Former SpaceX Engineer’s Platform for Makers of EV, Rockets and Air Taxis Raises $14M

Samson Amore

Samson Amore is a reporter for dot.LA. He holds a degree in journalism from Emerson College and previously covered technology and entertainment for TheWrap and reported on the SoCal startup scene for the Los Angeles Business Journal. Send tips or pitches to samsonamore@dot.la and find him on Twitter @Samsonamore.

​First Resonance founders Neal Sarraf and Karan Talati.

Led by a former SpaceX engineer, First Resonance makes software for aerospace and electric car makers to manage their inventory, supply chain and manufacturing process.

Over the last year, the company has seen revenue shoot up 500% year-over-year and their customer base has doubled, according to the startup. This week, it raised a $14 million Series A to build out its flagship platform, ION.


CEO and co-founder Karan Talati wouldn’t share specific revenue figures but said two of the companies it works with, Santa Cruz-based Joby Aviation and Alameda-based Astra, went public over the last year which accelerated their demand for his company’s products.

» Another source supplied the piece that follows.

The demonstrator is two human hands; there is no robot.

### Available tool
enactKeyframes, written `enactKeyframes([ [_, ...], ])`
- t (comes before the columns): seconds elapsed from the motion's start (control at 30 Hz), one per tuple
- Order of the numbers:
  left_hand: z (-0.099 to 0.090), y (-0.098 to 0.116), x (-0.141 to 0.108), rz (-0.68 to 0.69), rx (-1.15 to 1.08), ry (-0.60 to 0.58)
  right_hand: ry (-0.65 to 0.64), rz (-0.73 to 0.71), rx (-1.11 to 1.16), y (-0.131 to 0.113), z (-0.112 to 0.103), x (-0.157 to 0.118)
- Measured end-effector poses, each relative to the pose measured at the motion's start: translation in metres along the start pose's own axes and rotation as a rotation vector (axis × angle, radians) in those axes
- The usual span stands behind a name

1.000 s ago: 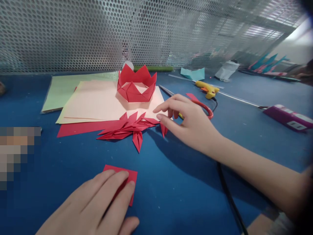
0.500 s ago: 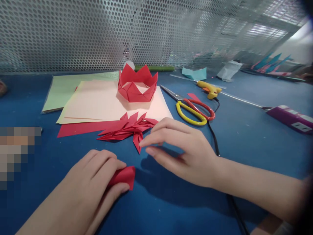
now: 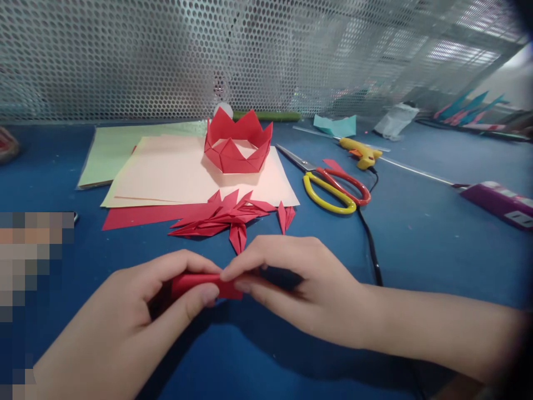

“As their needs and their companies grow, our factory operating system is keeping up with them and growing into new needs,” Talati said.

While the three-year old company was originally created to service aerospace manufacturers, Talati and the team decided to target manufacturing across several industries in order to maximize its revenue potential.

“What all these companies have in common is some of these trends of electrification of moving towards (3D printing), to having kind of cyber-physical systems,” he said.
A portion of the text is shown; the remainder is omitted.